Data transfer is the line item nobody budgets for and everybody overpays. On one account I inherited, "EC2-Other" and "Data Transfer" together were 22% of the bill, and almost none of it was the obvious "to the internet" egress people worry about. It was traffic crossing Availability Zones internally, all day, every day.

Here is the mental model I use now: every byte that crosses an AZ boundary, a Region boundary, or leaves AWS has a price, and the prices differ by an order of magnitude. Knowing which boundary your bytes cross is half the battle.

Know the boundaries and their prices

The rough hierarchy of data transfer cost, cheapest to most expensive:

  • Same AZ, private IP, free. Keep chatty services in the same AZ when you can.
  • Cross-AZ (in-region), about $0.01/GB each direction, so ~$0.02/GB round trip. This is the silent killer for replicated databases and service meshes.
  • Region to internet (egress), tiered, roughly $0.09/GB for the first 10 TB.
  • Inter-region, varies, commonly $0.02/GB and up depending on the pair.
  • Through a NAT Gateway, $0.045/GB processing on top of whatever the destination transfer costs.

The NAT Gateway trap

The single most common waste I find is private-subnet traffic to S3, DynamoDB, ECR, or other AWS services routed through a NAT Gateway. You pay the $0.045/GB NAT processing fee for traffic that could have gone over a free Gateway VPC endpoint. On a data pipeline pulling terabytes from S3, that fee alone was $3,100/month.

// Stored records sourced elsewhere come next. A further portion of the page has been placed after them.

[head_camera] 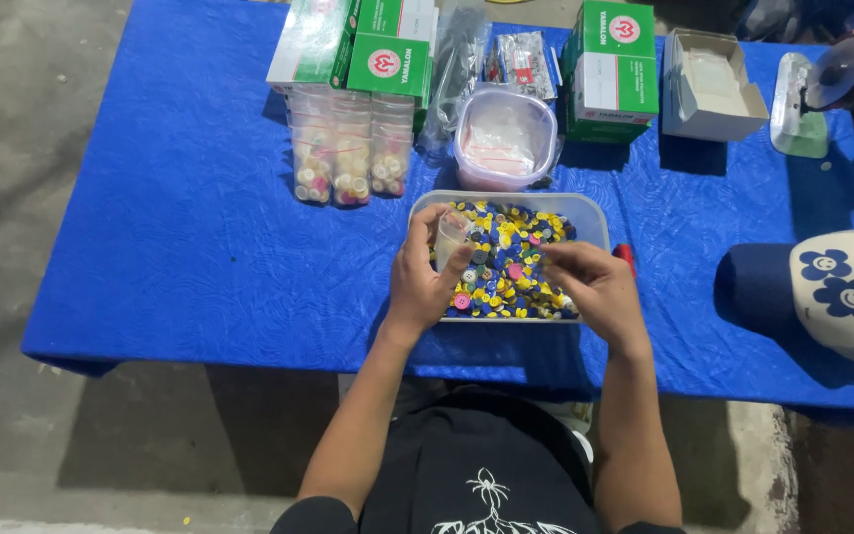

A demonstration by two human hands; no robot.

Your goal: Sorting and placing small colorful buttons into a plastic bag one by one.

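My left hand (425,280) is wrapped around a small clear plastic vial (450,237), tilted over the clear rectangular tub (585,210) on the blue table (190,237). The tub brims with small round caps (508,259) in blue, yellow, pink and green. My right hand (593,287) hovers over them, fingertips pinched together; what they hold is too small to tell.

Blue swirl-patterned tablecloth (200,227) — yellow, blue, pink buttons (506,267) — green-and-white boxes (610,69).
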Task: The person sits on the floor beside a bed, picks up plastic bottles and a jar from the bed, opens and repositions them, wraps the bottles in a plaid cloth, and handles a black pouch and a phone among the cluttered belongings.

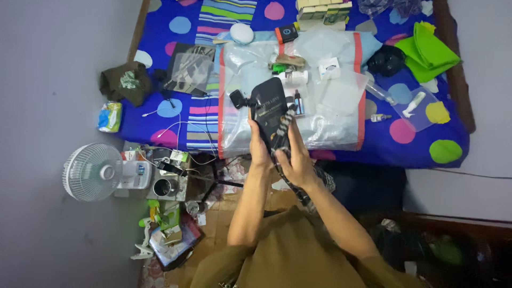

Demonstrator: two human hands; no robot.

Gateway endpoints for S3 and DynamoDB are free. Add them and route table entries, and that traffic bypasses the NAT entirely.

resource "aws_vpc_endpoint" "s3" {
  vpc_id            = aws_vpc.main.id
  service_name      = "com.amazonaws.us-east-1.s3"
  vpc_endpoint_type = "Gateway"
  route_table_ids   = [aws_route_table.private.id]
}

resource "aws_vpc_endpoint" "dynamodb" {
  vpc_id            = aws_vpc.main.id
  service_name      = "com.amazonaws.us-east-1.dynamodb"
  vpc_endpoint_type = "Gateway"
  route_table_ids   = [aws_route_table.private.id]
}

Interface endpoints (for ECR, Secrets Manager, etc.) are not free, they charge per hour plus per GB, but they are still cheaper than NAT processing for high-volume services, and they keep traffic off the public path.

Stop paying to cross AZs

Cross-AZ traffic is the cost that hides inside "best practice." A Kafka cluster, an OpenSearch cluster, or a chatty microservice mesh spread across three AZs replicates and load-balances across those boundaries constantly. A few tactics:

  1. Use topology-aware routing so a client prefers a same-AZ replica before crossing zones. Many service meshes and the Kubernetes topology.kubernetes.io/zone hints support this.
  2. Keep producer and consumer of high-volume streams in the same AZ where availability requirements allow.
  3. For read-heavy databases, place read replicas so the bulk of reads stay local.
Cross-AZ transfer is billed in both directions. A 1 GB/s replication stream across zones is roughly $50,000/year in transfer alone, before you store a single byte.

Put CloudFront in front of egress

For internet-facing egress, serving through CloudFront is usually cheaper than serving directly from S3 or an ALB, because origin-to-CloudFront transfer is free and CloudFront's per-GB egress is discounted at scale. You also get caching, which cuts origin requests. For a static-asset-heavy site, moving from direct S3 egress to CloudFront cut my egress bill by about 40% even before cache hits were counted.

Find it before you fix it

Turn on the Cost and Usage Report and filter on usage types containing DataTransfer, Bytes, and NatGateway-Bytes. VPC Flow Logs let you attribute cross-AZ traffic to specific source/destination pairs so you know which service to move.

Takeaways

  • Add free S3 and DynamoDB Gateway endpoints so AWS-bound traffic skips the $0.045/GB NAT fee.
  • Cross-AZ transfer is billed both ways; use topology-aware routing to keep chatty traffic same-AZ.
  • Serve internet egress through CloudFront to cut per-GB cost and offload origins via caching.
  • Use the CUR and VPC Flow Logs to attribute transfer cost before changing anything.